June 28, 2018
Real estate investments before the start of the 21st century have created a new group of millionaires, according to a new report by PropertyShark.
The report showcases more than 30 cities with the most homeowners that became millionaires just by buying a home sometime before 2001 for less than $1 million, and selling it after 2001 for more than $1 million. Many of the homeowners-turned-millionaires purchased in or near high-demand areas, such as Silicon Valley.
“With all the instability the real estate market went through before and after 2001, we were curious to see how many people managed to make the best of their situation and turn a sizable profit from selling their home,” said Robert Demeter, author of the study for PropertyShark, New York. “Turns out, a handful of people managed to sell their house for over $1 million after the turn of the century.”
Since 2001, San Francisco added 381 millionaires, based on home sales alone. Property Shark did not consider the homeowners’ financial status or wealth factors, focusing solely on real estate for its study.
Buyers in San Francisco benefited from waiting for the real estate market to recover after the dot-com bubble burst. Following the 2008 recession, the then-burgeoning tech scene kept the real estate market relatively stable.
“San Francisco beating Manhattan for the top spot was an interesting find,” said Mr. Demeter.
Manhattan added 335 millionaires since 2001 based on home sales alone. Image Credit: Douglas Elliman
The high number of millionaires in San Francisco is especially notable because its population is about half of Manhattan’s alone. Other “millionaire” cities in Silicon Valley include San Jose (119), Redwood City (48), San Mateo (40) and San Carlos (29).
In contrast to the Bay Area, New York is also more vertically developed and has more condos available.
A total of 335 and 281 homeowners in Manhattan and Brooklyn, respectively, became millionaires after selling their homes. Queens was further down the list, with 93 new millionaires.
Following closely behind Manhattan was Los Angeles with 280 homeowner millionaires. The affluent neighborhoods of Bel-Air, Venice Beach and Brentwood made for the best real estate investments.
“Some of the cities that ended up in the top 25 didn’t come as a surprise,” said Mr. Demeter. “However, the smaller ones adding the same number of millionaires as the large ones was quite a fascinating discovery.”
Chicago added less millionaire homeowners than a neighboring suburb.
While Washington, D.C. did not make the “millionaire” city list, surrounding cities in Maryland did.
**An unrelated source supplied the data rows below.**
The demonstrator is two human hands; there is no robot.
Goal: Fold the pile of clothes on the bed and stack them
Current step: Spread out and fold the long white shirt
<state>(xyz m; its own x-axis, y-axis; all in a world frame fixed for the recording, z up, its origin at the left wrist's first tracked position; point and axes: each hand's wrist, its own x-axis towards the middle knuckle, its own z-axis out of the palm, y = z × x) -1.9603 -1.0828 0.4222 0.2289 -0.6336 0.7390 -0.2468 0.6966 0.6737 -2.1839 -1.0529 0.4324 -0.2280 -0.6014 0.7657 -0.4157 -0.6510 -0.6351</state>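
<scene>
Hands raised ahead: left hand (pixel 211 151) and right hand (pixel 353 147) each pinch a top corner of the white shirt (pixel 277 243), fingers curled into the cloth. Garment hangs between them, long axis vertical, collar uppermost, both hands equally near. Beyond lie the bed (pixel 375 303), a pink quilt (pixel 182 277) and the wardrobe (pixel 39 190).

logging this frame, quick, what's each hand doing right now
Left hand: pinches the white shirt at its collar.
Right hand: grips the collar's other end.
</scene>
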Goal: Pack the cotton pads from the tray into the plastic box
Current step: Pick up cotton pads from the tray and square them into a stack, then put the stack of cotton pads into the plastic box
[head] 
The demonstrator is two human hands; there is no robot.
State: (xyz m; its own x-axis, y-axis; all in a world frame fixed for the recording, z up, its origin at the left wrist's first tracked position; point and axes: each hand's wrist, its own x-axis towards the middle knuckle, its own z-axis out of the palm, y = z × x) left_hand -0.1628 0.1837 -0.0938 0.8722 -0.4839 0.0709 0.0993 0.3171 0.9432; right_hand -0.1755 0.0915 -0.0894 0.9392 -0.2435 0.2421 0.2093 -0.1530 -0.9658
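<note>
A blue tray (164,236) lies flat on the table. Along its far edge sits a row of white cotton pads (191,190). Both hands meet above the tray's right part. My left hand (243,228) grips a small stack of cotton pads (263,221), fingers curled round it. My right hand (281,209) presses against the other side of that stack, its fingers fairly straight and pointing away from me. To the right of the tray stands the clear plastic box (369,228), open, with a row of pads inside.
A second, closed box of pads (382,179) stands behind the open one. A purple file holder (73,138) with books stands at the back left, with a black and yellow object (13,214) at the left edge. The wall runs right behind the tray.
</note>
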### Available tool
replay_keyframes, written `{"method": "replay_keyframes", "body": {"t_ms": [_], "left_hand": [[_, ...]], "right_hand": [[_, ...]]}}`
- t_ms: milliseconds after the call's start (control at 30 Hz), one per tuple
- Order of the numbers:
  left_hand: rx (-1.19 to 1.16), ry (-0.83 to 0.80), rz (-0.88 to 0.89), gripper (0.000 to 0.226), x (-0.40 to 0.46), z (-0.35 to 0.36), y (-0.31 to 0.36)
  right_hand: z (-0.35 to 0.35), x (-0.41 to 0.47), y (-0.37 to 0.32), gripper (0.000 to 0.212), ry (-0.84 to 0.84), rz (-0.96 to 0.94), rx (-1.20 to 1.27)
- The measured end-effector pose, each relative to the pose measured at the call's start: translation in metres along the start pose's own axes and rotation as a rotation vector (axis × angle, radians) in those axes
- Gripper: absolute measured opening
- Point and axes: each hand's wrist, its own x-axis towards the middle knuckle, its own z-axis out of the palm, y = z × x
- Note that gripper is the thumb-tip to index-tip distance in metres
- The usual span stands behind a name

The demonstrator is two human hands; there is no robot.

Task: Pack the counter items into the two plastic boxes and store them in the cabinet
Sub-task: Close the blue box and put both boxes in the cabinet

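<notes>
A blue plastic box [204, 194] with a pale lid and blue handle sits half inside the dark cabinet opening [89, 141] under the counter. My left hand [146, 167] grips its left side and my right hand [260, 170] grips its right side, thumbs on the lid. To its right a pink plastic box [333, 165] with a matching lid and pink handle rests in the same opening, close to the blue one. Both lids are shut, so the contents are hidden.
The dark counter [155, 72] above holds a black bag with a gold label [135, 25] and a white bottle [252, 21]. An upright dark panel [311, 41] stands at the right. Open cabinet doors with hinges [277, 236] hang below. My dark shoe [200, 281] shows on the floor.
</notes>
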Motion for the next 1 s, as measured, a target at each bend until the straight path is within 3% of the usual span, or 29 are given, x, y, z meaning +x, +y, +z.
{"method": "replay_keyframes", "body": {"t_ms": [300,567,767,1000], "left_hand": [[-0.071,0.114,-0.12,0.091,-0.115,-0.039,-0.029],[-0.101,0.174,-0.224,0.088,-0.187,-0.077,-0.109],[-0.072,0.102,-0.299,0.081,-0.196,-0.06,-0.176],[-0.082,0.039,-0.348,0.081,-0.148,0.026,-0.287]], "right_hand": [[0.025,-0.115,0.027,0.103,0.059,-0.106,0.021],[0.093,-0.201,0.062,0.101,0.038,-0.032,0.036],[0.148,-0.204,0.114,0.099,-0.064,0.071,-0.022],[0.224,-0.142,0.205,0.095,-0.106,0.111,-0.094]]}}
In a similar vein, Plainville, IL gained 78 millionaires to nearby Chicago’s 57.
Other cities making the list include San Diego, Phoenix, Denver and Miami.
Real estate investments
This newest analysis from PropertyShark shines a new light on the always-changing real estate market.
Recently, PropertyShark found residential communities in California, New York and Florida have the most-expensive ZIP codes in the United States based on real estate transactions closed in 2017.
According to PropertyShark, a real estate data provider, the most-expensive ZIP code in the U.S. goes to addresses with the 94027 ZIP code in Atherton, CA. The California ZIP code was ranked second-most expensive in 2016 with Long Island, NY’s Sagaponack, or 11962, coming in first place (see story).
PropertyShark also analyzed the most expensive ZIP codes in the country compared to where the country’s wealthiest people actually live. The data showed that high-income residents do not necessarily live in the most expensive places (see story).
“As far as what the future holds, becoming a millionaire by selling your home is influenced by how the market is performing and how high demand is where you live,” Mr. Demeter said.
“You can buy the right home at the right time and in the right market – and dismiss the possibility that someday you might sell it – but if the need arises and selling becomes an option, the market’s condition will determine if you’ll get a six-figure price for your home or not," he said.